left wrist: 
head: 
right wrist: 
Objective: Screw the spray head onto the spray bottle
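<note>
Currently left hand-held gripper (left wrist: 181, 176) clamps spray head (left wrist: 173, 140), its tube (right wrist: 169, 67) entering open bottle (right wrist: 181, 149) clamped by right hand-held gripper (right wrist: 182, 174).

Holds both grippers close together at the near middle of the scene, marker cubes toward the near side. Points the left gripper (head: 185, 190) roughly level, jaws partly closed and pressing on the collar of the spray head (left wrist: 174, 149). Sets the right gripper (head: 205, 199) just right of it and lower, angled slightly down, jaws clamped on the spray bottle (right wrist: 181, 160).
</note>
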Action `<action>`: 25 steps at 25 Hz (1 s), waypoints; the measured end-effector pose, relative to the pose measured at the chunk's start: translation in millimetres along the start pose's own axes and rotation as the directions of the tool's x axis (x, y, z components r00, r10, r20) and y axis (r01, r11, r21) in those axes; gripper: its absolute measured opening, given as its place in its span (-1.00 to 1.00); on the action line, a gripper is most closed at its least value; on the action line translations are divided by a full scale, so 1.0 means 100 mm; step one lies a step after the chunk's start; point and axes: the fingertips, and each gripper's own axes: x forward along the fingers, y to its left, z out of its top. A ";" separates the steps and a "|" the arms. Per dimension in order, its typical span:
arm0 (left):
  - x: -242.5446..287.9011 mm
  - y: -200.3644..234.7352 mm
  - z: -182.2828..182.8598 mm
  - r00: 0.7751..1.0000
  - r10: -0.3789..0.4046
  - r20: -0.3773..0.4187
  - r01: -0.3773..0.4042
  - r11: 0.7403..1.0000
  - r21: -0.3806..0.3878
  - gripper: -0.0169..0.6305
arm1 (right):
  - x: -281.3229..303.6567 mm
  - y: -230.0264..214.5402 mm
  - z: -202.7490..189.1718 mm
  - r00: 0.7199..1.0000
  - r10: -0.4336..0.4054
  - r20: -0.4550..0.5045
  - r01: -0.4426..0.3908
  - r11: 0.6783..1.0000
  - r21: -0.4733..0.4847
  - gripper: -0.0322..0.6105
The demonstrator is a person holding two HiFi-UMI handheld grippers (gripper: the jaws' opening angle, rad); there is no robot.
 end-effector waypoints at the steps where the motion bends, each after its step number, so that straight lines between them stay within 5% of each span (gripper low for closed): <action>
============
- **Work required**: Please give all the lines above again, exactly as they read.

- **Reply to the task**:
left wrist: 
head: 
right wrist: 
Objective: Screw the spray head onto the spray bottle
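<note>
Currently left hand-held gripper (left wrist: 181, 176) clamps spray head (left wrist: 173, 140), its tube (right wrist: 169, 67) entering open bottle (right wrist: 181, 149) clamped by right hand-held gripper (right wrist: 182, 174).

Holds both grippers close together at the near middle of the scene, marker cubes toward the near side. Points the left gripper (head: 185, 190) roughly level, jaws partly closed and pressing on the collar of the spray head (left wrist: 174, 149). Sets the right gripper (head: 205, 199) just right of it and lower, angled slightly down, jaws clamped on the spray bottle (right wrist: 181, 160).
</note>
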Action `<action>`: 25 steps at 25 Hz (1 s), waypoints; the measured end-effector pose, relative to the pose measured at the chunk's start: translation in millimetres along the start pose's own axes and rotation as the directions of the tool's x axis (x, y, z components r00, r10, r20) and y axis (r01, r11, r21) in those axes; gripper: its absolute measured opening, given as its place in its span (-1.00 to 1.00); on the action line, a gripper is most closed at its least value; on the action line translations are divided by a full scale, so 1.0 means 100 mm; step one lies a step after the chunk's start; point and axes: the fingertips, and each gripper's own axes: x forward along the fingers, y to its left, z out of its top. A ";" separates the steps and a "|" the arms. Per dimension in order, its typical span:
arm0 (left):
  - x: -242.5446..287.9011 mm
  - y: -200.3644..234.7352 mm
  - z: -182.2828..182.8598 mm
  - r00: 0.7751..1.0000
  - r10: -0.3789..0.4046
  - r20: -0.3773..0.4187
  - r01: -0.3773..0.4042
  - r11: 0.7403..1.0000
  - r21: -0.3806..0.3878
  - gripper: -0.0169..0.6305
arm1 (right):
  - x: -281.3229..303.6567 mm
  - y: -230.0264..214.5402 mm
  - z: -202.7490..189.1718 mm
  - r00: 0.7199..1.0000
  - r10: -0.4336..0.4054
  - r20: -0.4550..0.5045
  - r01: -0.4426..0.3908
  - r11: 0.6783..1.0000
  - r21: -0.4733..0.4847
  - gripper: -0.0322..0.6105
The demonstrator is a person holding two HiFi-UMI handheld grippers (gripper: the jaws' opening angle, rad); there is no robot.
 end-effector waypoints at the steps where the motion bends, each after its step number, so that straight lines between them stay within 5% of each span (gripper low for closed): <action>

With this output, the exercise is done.